アイン・ランド『アンセム』(1946年)より
・愛すべき人は社会が選ぶ
「平等」という言葉は、いかにも良い言葉のように聞こえる。
今の世界は超格差社会(1%の人間が99%の人間から搾取する)だから、「平等」を望んでいる人間は多いだろう。
しかし、「平等」という言葉にも表の面もあれば、裏の面もあるのだ。
もし、超平等社会という時代が到来したら、誰か特定の人間を他の人間より愛することが罪になる。
愛する人は、自分が選ぶのではなく、社会が選ぶようになる。
・平等とは思想の統一
「平等」とは言い換えれば「思想の統一」なのだ。
みんなに等しく価値が与えられるというのは、ずべての者たちの価値をゼロにすることでもある。
他者より抜きんでることは許されない。
そういう社会になったら、市民は市民同士で監視しあう。
自分たちより秀でようとしている者はいないか見張る。
そして、みんなでみんなの足を引っ張り合う。
他者より抜きんでることが禁止されているのだから、向上心の強い人も、もはや頑張らなくなる。

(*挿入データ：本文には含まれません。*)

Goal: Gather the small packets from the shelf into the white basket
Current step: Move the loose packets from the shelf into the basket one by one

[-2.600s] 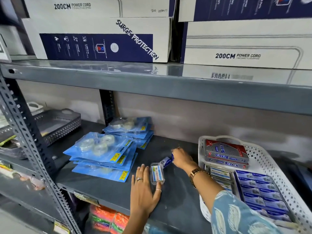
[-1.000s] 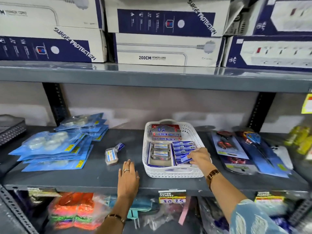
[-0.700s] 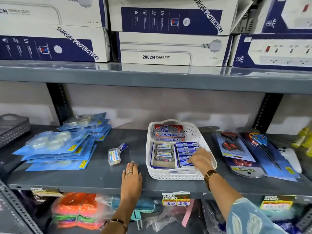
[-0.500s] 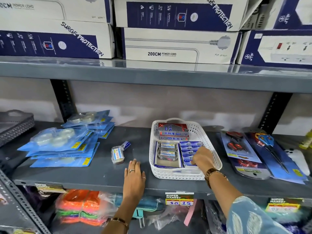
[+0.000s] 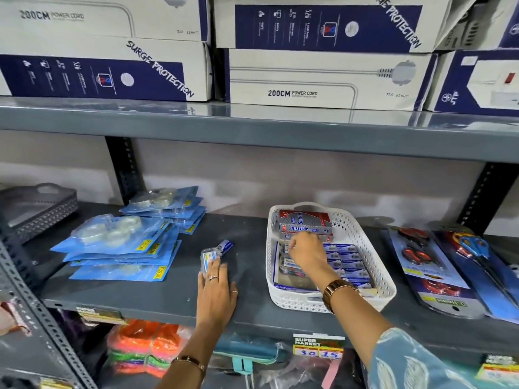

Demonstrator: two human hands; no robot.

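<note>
The white basket (image 5: pixel 297 303) stands on the grey shelf (image 5: pixel 157 296), filled with rows of small blue packets (image 5: pixel 346 261) and red-and-grey boxes (image 5: pixel 304 224) at its back. My right hand (image 5: pixel 307 258) is inside the basket over the left rows, fingers bent down onto the packets; whether it grips one is hidden. My left hand (image 5: pixel 216 293) lies flat on the shelf left of the basket, fingertips touching a small clear packet (image 5: pixel 208 256). A small blue packet (image 5: pixel 226 245) lies just behind the clear one.
Stacks of blue tape packs (image 5: pixel 120 242) lie at the left, with a grey basket (image 5: pixel 36 209) beyond them. Carded scissors (image 5: pixel 421 256) lie right of the white basket. Power cord boxes (image 5: pixel 309 77) fill the upper shelf. A perforated steel upright (image 5: pixel 28 304) stands at the lower left.
My right hand carried a blue packet into the basket, then moved back and left over the rows. My left hand slid forward until its fingertips reached the clear packet.
</note>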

そうして社会は堕落した人間であふれ、もはやそこに歓びはない。
・言葉を拾い上げること
そういう社会は「平等」という言葉を大きく掲げてやってくる。
言葉が持つ表面だけの意味を捉えてはいけない。
すべての物事は一枚の葉と同じ。必ず裏表がある。
その言葉の裏とは何なのか、皿を持ち上げて裏返してみるように、絶えず言葉を拾い上げ考えなければならない。